(PROBLEM STATEMENT)
Your answer must be an exact transcription of every entry.

(Dataset records)

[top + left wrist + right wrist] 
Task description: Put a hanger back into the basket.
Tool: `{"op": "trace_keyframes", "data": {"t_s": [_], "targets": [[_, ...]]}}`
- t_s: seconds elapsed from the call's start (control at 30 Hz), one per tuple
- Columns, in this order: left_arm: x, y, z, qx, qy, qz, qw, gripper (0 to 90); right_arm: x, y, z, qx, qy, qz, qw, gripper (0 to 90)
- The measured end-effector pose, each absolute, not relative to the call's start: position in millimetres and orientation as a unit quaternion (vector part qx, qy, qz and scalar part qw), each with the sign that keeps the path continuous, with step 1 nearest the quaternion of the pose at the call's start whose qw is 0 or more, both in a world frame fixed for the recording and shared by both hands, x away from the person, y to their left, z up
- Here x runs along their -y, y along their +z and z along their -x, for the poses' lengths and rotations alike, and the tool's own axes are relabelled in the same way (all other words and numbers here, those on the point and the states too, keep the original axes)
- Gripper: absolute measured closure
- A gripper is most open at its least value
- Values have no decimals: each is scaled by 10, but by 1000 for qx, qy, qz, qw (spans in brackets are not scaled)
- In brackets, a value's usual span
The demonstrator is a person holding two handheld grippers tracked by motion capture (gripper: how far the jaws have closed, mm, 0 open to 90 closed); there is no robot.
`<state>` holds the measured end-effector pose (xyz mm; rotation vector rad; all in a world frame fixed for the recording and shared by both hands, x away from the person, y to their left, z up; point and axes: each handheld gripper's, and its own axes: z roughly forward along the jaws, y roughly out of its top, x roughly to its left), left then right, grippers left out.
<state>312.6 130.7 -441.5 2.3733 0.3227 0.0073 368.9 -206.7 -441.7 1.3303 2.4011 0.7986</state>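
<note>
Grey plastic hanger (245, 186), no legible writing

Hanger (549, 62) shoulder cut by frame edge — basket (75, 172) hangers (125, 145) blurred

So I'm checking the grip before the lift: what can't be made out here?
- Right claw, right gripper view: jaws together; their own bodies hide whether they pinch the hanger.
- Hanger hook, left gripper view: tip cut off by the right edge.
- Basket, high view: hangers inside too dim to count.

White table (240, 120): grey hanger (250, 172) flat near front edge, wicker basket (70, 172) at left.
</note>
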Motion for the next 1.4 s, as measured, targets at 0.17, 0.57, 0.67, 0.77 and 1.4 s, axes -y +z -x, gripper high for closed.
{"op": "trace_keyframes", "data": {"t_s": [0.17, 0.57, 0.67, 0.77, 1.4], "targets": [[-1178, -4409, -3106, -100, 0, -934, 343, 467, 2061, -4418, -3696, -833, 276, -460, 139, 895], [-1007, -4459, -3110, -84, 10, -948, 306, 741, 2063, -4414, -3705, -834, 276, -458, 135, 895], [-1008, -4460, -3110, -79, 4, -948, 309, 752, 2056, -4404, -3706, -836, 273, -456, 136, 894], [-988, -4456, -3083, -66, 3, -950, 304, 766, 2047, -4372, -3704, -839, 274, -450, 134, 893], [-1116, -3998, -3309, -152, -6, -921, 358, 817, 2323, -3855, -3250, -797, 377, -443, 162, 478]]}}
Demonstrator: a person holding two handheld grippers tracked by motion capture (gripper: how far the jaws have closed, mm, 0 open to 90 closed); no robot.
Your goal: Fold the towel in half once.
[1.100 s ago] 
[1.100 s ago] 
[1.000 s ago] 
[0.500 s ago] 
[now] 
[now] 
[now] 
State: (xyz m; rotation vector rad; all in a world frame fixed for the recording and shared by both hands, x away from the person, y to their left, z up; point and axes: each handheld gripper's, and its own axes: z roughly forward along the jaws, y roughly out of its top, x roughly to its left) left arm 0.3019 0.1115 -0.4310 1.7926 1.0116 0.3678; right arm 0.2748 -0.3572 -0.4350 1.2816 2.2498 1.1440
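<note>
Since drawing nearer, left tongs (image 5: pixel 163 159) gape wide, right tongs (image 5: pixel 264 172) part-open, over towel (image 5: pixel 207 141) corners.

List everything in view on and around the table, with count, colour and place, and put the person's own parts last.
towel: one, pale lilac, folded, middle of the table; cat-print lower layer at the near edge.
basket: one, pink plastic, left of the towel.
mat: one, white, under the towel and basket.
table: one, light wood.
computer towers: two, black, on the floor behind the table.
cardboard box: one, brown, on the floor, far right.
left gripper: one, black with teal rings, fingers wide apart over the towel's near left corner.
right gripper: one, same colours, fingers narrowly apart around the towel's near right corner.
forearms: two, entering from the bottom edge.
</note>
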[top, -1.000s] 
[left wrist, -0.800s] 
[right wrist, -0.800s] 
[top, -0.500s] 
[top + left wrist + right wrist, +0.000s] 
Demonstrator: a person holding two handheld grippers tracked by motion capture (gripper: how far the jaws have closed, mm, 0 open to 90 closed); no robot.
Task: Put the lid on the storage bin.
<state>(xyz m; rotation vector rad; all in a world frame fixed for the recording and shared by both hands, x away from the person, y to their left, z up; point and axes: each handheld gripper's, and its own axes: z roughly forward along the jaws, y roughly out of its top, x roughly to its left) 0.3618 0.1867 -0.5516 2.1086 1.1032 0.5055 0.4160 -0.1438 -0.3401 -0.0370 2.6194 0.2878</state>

(RESULT)
[top + left wrist + right wrist] 
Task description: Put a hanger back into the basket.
Tool: `{"op": "trace_keyframes", "data": {"t_s": [_], "targets": [[_, ...]]}}`
- t_s: seconds elapsed from the call's start (control at 30 Hz), one per tuple
- Columns, in this order: left_arm: x, y, z, qx, qy, qz, qw, gripper (0 to 90); right_arm: x, y, z, qx, qy, qz, qw, gripper (0 to 90)
- The measured end-effector pose, each absolute, not relative to the call's start: position in millimetres and orientation as a unit quaternion (vector part qx, qy, qz and scalar part qw), each with the sign that keeps the path continuous, with step 1 nearest the quaternion of the pose at the call's start whose qw is 0 or more, both in a world frame fixed for the recording and shared by both hands, x away from the person, y to their left, z up
- Here x runs along their -y, y along their +z and z along their -x, for the poses' lengths and rotations alike, and the tool's own axes are relabelled in the same way (all other words and numbers here, those on the point and the states too, keep the original axes)
- Gripper: absolute measured closure
- A gripper is most open at its least value
- Values have no decimals: each is scaled by 10, but by 1000 for qx, qy, qz, qw (spans in brackets are not scaled)
- In brackets, a value's usual span
The demonstrator is a person holding two handheld grippers tracked by motion capture (gripper: how far the jaws have closed, mm, 0 open to 90 closed); there is no robot.
`<state>` holds the measured end-effector pose (xyz mm; rotation vector rad; all in a world frame fixed for the recording and shared by both hands, x away from the person, y to their left, z up; point and axes: each handheld gripper's, and its own axes: z roughly forward along the jaws, y roughly out of its top, x roughly to its left), left then right, grippers left out.
<state>312.6 130.7 -441.5 2.3733 0.3227 0.0073 368.9 -206.7 -441.7 1.3303 2.4011 0.7986</state>
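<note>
Grey plastic hanger (245, 186), no legible writing

Hanger (549, 62) shoulder cut by frame edge — basket (75, 172) hangers (125, 145) blurred

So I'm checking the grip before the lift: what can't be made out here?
- Right claw, right gripper view: jaws together; their own bodies hide whether they pinch the hanger.
- Hanger hook, left gripper view: tip cut off by the right edge.
- Basket, high view: hangers inside too dim to count.

White table (240, 120): grey hanger (250, 172) flat near front edge, wicker basket (70, 172) at left.
</note>
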Motion for the next 1.4 s, as measured, targets at 0.17, 0.57, 0.67, 0.77 and 1.4 s, axes -y +z -x, gripper high for closed.
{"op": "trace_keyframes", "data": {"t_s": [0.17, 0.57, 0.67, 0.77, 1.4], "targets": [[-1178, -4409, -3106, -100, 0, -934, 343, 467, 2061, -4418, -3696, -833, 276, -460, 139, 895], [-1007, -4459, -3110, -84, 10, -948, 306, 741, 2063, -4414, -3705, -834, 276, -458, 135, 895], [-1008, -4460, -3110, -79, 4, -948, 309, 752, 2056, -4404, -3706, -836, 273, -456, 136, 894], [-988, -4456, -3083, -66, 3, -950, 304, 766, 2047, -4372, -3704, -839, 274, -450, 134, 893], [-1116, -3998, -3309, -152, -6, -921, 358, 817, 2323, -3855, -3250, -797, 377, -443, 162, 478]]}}
Demonstrator: a person holding two handheld grippers tracked by motion capture (gripper: how far the jaws have closed, mm, 0 open to 90 closed); no robot.
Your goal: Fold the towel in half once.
[1.100 s ago] 
[1.100 s ago] 
[1.000 s ago] 
[0.500 s ago] 
[now] 
[now] 
[now] 
State: (xyz m; rotation vector rad; all in a world frame fixed for the recording and shared by both hands, x away from the person, y to their left, z up; point and axes: each handheld gripper's, and its own axes: z roughly forward along the jaws, y roughly out of its top, x roughly to its left) left arm 0.3019 0.1115 -0.4310 1.7926 1.0116 0.3678; right arm 0.2748 -0.3572 -0.4350 1.2816 2.2498 1.1440
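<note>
Since drawing nearer, left tongs (image 5: pixel 163 159) gape wide, right tongs (image 5: pixel 264 172) part-open, over towel (image 5: pixel 207 141) corners.

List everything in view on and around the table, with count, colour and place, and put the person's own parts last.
towel: one, pale lilac, folded, middle of the table; cat-print lower layer at the near edge.
basket: one, pink plastic, left of the towel.
mat: one, white, under the towel and basket.
table: one, light wood.
computer towers: two, black, on the floor behind the table.
cardboard box: one, brown, on the floor, far right.
left gripper: one, black with teal rings, fingers wide apart over the towel's near left corner.
right gripper: one, same colours, fingers narrowly apart around the towel's near right corner.
forearms: two, entering from the bottom edge.
</note>
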[top, -1.000s] 
[left wrist, -0.800s] 
[right wrist, -0.800s] 
[top, -0.500s] 
[top + left wrist + right wrist, +0.000s] 
Demonstrator: a person holding two handheld grippers tracked by motion capture (gripper: how far the jaws have closed, mm, 0 open to 90 closed); no robot.
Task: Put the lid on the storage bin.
<state>(xyz m; rotation vector rad; all in a world frame fixed for the recording and shared by both hands, x away from the person, y to their left, z up; point and axes: each handheld gripper's, and its own axes: z roughly forward along the jaws, y roughly out of its top, x roughly to its left) 0.3618 0.1867 -0.5516 2.1086 1.1032 0.5055 0.4160 -0.1438 -0.3401 -0.0370 2.6194 0.2878</state>

The output is complete, and nothing more is needed.